In a phase 2b clinical trial for N-methyl-d-aspartate receptor (NMDAR) positive allosteric-modulator (NYX-2925; Aptinyx Inc, Evanston, IL), treatment of fibromyalgia, resulted in not achieving statistically significant separation from placebo. During the trial there was assessment of change from baseline in average daily pain on the numeric rating scale (NRS) during week 12.

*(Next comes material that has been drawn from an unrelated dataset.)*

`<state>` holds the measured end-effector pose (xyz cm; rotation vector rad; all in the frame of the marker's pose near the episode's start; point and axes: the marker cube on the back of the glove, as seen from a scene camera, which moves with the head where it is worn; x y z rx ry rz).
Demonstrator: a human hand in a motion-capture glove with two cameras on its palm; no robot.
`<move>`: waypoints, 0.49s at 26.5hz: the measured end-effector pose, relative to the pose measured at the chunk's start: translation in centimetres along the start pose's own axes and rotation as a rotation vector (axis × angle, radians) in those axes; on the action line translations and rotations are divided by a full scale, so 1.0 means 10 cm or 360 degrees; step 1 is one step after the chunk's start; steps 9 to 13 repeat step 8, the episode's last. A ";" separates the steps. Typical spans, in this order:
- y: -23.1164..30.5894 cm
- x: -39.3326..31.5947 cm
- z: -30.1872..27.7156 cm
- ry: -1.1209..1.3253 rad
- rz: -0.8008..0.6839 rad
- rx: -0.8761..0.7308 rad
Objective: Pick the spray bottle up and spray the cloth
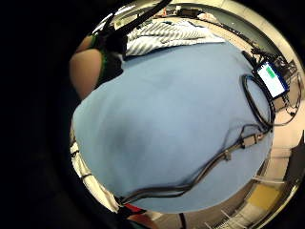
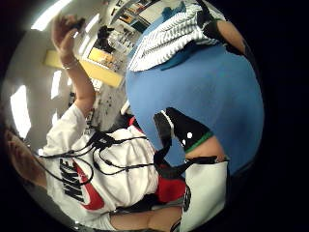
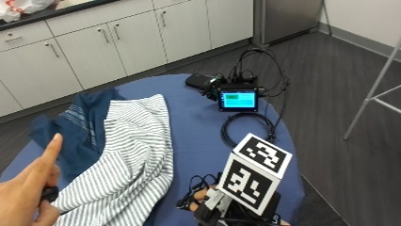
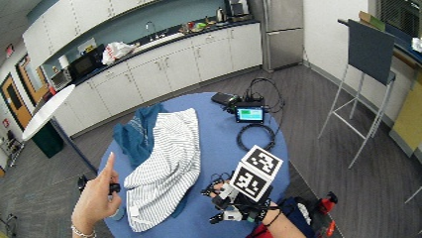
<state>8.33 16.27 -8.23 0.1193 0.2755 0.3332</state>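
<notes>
The gloved right hand (image 4: 236, 206) hovers at the blue desk's (image 4: 217, 144) near edge, fingers spread, holding nothing. The striped cloth (image 4: 165, 163) drapes toward the left edge — bare blue surface lies between them.

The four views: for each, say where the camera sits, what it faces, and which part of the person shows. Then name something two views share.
Little finger side palm view: on the right palm, facing the blue table; a bare finger shows at its edge.
Thumb side palm view: same palm, looking back at the person's white shirt and raised bare hand.
Outside view: above the table, facing the striped cloth and small screen; the right hand shows low down.
Wide outside view: higher, taking in table and kitchen.
Shared: the striped cloth appears in all four.
</notes>
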 end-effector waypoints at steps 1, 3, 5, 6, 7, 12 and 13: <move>-0.03 -0.03 0.03 -0.0010 -0.0019 -0.0002; -0.08 -0.07 0.08 -0.0026 -0.0040 -0.0005; -0.09 -0.08 0.10 -0.0035 -0.0045 -0.0010; -0.09 -0.09 0.11 -0.0036 -0.0045 -0.0012; -0.10 -0.09 0.11 -0.0037 -0.0045 -0.0013; -0.10 -0.09 0.11 -0.0037 -0.0045 -0.0014; -0.10 -0.09 0.11 -0.0037 -0.0045 -0.0014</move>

“We are very disappointed that, despite the evidence of activity observed in a prior biomarker study in fibromyalgia patients, in this follow-up phase 2b study NYX-2925 did not achieve statistical separation from placebo,” said Andy Kidd, MD, president and chief executive officer of Aptinyx. “We greatly appreciate the contributions made by patients, investigators, collaborators, and our dedicated Aptinyx team in the evaluation of NYX-2925’s utility in pain. The results of this study highlight the challenges of developing novel therapies for pain. As we continue to analyze the data from the study, we will focus our resources on supporting additional readouts from our pipeline in PTSD and cognitive impairment, including the readout of our phase 2 study of NYX-458 in cognitive impairment associated with Parkinson’s disease, expected in the first quarter of next year.”

Participants receiving NMDAR positive allosteric-modulator at both dose levels initially showed a trend toward clinically meaningful improvement in pain, as well as in some secondary endpoints compared with placebo by week 4. By week 12, the placebo group had improved such that, although NYX-2925 remained numerically better, the separation was not clinically meaningful. 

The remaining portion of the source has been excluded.